→ EXERCISE DESCRIPTION
Filter the records for lines holding the string "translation".
*** RECORDS TO USE ***
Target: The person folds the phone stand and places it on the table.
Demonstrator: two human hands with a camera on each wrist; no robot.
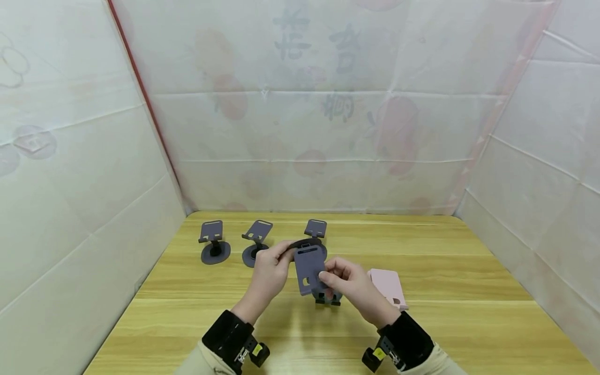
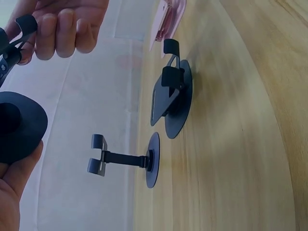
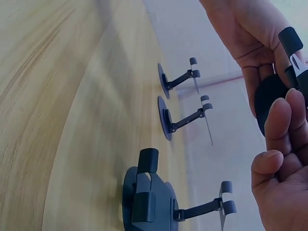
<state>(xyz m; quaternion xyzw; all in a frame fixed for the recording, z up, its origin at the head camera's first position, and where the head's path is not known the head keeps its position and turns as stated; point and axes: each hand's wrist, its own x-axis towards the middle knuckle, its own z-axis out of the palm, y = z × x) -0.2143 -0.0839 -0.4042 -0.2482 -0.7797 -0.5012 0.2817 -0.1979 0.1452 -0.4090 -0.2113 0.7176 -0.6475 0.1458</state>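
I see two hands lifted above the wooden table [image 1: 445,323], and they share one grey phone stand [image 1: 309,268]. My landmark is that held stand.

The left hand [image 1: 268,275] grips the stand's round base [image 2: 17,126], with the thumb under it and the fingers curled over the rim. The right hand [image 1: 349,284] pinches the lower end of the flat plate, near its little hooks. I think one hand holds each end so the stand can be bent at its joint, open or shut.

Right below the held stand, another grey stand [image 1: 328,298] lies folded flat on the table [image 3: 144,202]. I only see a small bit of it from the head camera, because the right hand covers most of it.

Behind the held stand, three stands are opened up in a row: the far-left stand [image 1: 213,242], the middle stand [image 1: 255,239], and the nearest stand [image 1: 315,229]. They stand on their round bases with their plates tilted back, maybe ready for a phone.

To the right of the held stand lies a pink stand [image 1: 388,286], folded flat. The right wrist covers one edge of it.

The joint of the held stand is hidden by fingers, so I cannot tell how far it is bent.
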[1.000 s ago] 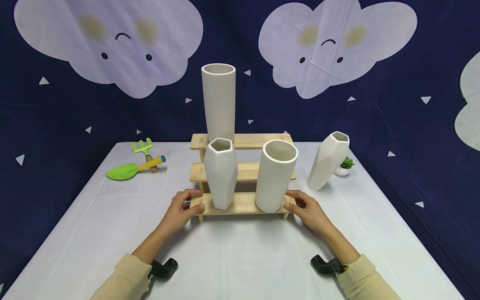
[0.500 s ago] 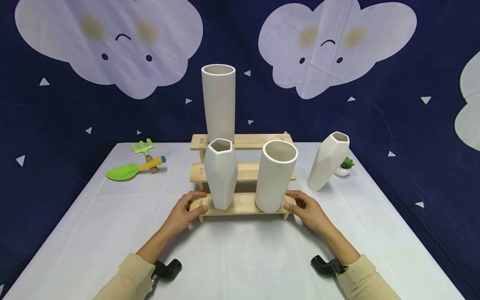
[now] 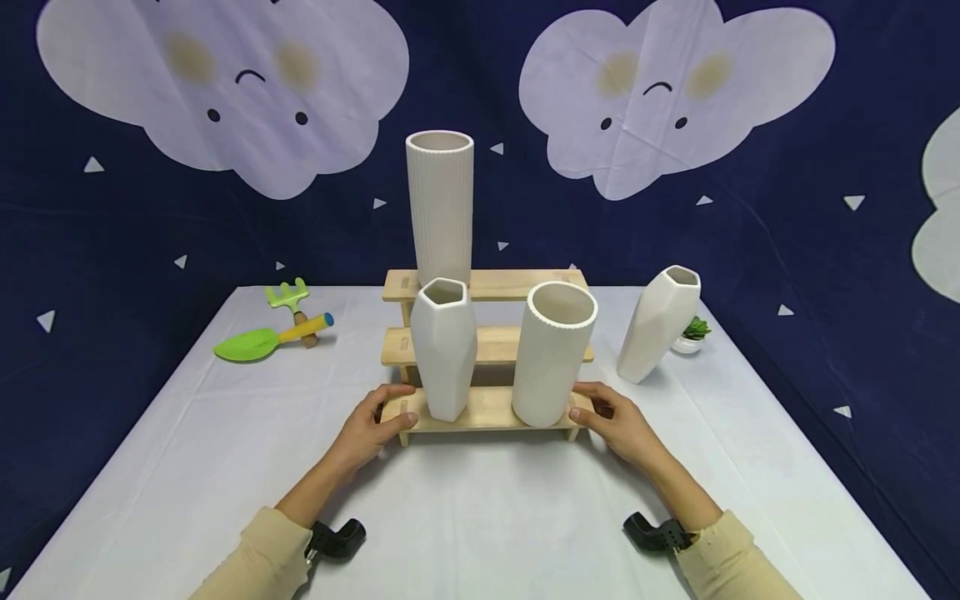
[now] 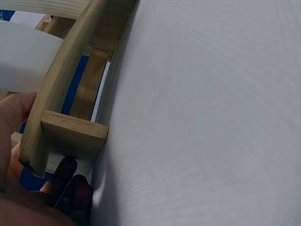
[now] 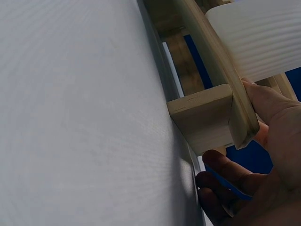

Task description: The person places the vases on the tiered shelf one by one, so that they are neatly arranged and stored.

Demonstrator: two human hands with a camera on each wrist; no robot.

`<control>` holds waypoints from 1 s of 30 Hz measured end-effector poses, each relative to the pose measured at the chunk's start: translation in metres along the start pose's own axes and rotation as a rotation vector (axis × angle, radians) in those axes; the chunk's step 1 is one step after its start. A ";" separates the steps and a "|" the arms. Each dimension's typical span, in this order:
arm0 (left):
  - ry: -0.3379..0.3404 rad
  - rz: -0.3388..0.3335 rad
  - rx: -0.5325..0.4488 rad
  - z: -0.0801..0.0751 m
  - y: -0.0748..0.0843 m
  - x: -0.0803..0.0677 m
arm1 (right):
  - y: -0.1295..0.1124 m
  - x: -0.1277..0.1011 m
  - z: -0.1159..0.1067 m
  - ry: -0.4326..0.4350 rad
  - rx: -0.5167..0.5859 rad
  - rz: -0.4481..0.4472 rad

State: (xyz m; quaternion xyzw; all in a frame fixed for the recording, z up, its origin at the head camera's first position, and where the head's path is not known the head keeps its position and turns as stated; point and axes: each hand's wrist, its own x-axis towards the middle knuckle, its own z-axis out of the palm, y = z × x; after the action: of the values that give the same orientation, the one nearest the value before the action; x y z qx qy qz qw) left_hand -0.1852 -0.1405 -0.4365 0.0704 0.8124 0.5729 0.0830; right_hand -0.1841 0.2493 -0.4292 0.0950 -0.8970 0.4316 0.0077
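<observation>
A three-step wooden stand [image 3: 491, 405] sits mid-table. On its lowest step stand a faceted white vase [image 3: 444, 350] and a ribbed white vase [image 3: 552, 354]; a tall ribbed vase [image 3: 440, 208] stands on the top step. My left hand [image 3: 378, 421] grips the lowest step's left end, thumb along the front. My right hand [image 3: 611, 415] grips the right end beside the ribbed vase. In the left wrist view the hand [image 4: 14, 127] wraps the plank end [image 4: 56, 89]. In the right wrist view the thumb [image 5: 273, 117] lies over the plank end, fingers curled beneath the leg [image 5: 202, 120].
A second faceted vase [image 3: 658, 323] and a small potted succulent [image 3: 693, 331] stand on the white table [image 3: 480, 517] at the right. A green toy shovel [image 3: 262, 340] and rake [image 3: 288, 296] lie at the back left. A dark cloud-print backdrop hangs behind.
My left hand has slid a little right and closed onto the stand's left end. The right hand and the vases have stayed put.
</observation>
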 end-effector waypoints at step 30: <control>-0.012 -0.015 -0.030 0.000 0.001 -0.002 | 0.002 0.000 -0.015 0.055 0.044 -0.045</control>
State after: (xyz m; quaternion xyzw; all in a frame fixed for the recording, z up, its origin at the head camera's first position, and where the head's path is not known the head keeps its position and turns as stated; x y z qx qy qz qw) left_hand -0.1836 -0.1402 -0.4354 0.0666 0.8036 0.5840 0.0935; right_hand -0.1852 0.2621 -0.4217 0.1033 -0.8844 0.4535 0.0398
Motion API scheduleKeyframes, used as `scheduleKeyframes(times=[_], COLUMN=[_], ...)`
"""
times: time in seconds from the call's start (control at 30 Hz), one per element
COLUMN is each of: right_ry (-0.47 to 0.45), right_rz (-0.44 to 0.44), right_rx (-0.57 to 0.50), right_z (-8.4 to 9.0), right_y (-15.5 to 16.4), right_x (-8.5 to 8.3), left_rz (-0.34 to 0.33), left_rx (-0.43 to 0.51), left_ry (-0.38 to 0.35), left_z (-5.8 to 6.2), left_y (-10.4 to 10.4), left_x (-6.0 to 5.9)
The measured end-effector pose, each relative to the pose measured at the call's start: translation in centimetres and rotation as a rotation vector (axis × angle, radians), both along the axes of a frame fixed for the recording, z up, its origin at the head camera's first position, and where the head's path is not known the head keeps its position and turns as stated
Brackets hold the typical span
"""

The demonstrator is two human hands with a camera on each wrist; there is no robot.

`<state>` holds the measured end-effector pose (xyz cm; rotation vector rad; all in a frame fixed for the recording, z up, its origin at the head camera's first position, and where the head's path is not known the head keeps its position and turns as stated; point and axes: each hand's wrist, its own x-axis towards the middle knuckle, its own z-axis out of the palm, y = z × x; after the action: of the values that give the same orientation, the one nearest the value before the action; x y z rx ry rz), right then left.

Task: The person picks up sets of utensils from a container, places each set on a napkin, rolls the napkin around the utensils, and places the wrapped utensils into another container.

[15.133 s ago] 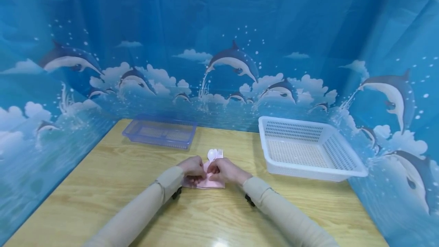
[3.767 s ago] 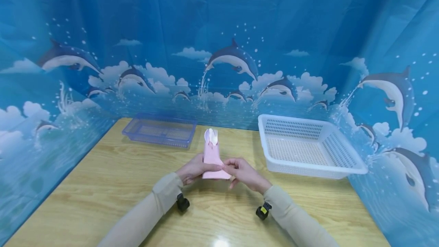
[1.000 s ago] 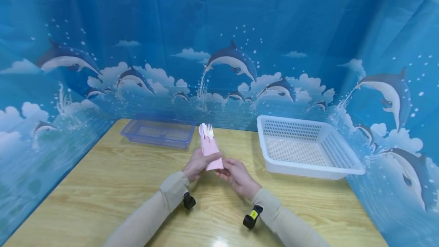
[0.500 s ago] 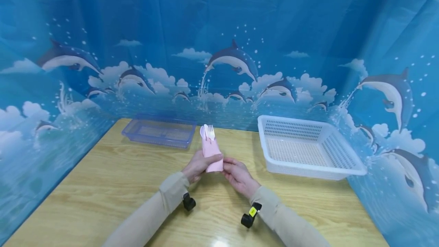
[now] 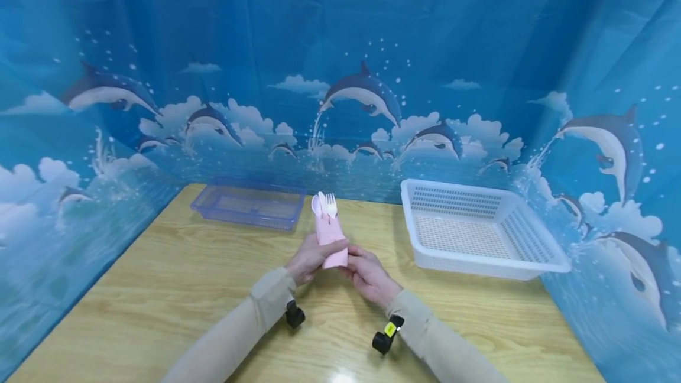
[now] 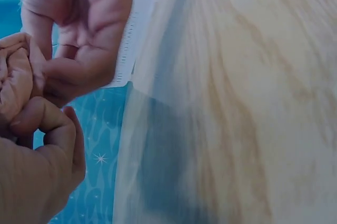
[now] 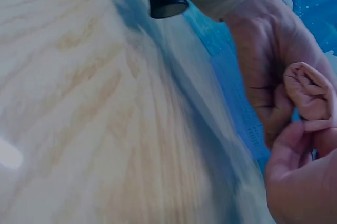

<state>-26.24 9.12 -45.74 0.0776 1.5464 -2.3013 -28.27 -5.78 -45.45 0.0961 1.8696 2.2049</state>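
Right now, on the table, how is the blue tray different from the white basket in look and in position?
The blue tray is translucent blue and shallow, while the white basket is opaque white and has taller walls.
The blue tray lies at the far left of the table; the white basket stands at the far right, and looks larger.
Both are rectangular, perforated and empty, and neither hand touches them.

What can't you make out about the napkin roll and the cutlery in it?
- Fork and spoon handles: hidden inside the pink napkin, head view.
- Napkin's bottom end: covered by the left hand and right hand, head view.
- Cutlery: out of frame in both wrist views; only the crumpled napkin end shows there.
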Motion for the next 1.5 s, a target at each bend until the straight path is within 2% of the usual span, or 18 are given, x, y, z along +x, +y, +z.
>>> scheduleKeyframes(times=[0.17, 0.33, 0.5, 0.73, 0.9, 1.17, 1.33, 1.5], right_ry=[0.045, 0.151, 0.192, 0.182, 0.2, 0.216, 0.213, 0.227], right_rz=[0.063, 0.154, 0.171, 0.188, 0.153, 0.125, 0.079, 0.062], right_rx=[0.045, 0.21, 0.338, 0.356, 0.378, 0.411, 0.48, 0.518], right_z=[0.4, 1.0, 1.5, 1.9, 1.9, 2.4, 3.1, 4.1], right_y=[1.1, 1.7, 1.7, 1.8, 2.0, 2.5, 2.8, 3.8], right_x=[-0.2, 0.0, 0.1, 0.2, 0.1, 0.1, -0.1, -0.6], left_rz=[-0.014, -0.017, -0.1, -0.253, -0.316, -0.337, -0.299, -0.262], left_rx=[-0.019, -0.027, -0.003, 0.003, 0.0, -0.052, -0.118, -0.145], left_ry=[0.012, 0.017, 0.04, 0.006, 0.032, 0.054, 0.098, 0.13], left_z=[-0.1, -0.3, -0.4, -0.4, -0.2, 0.2, 0.5, 0.7], left_y=[-0.2, -0.3, -0.2, -0.5, -0.6, -0.8, -1.1, -1.6], left_x=[0.1, 0.0, 0.0, 0.0, 0.0, 0.0, 0.2, 0.2])
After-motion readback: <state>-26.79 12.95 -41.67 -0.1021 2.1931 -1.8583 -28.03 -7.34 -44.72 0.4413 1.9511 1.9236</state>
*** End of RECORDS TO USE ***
→ PROBLEM SOLUTION
`<control>` holds waypoints from 1 s of 30 Hz measured end-effector poses, each relative to the pose measured at the chunk's start: translation in metres along the start pose's own axes and rotation as a rotation vector (axis × angle, radians) in those axes; the chunk's step 1 is one step after its start. A ";" separates the steps and a "|" the arms. Each dimension's typical span, in this order:
The measured end-effector pose, each relative to the pose measured at the call's start: translation in centimetres and rotation as a rotation vector (axis × angle, radians), both along the axes of a frame fixed for the recording, z up, its origin at the head camera's first position, and where the head's path is not known the head keeps its position and turns as stated

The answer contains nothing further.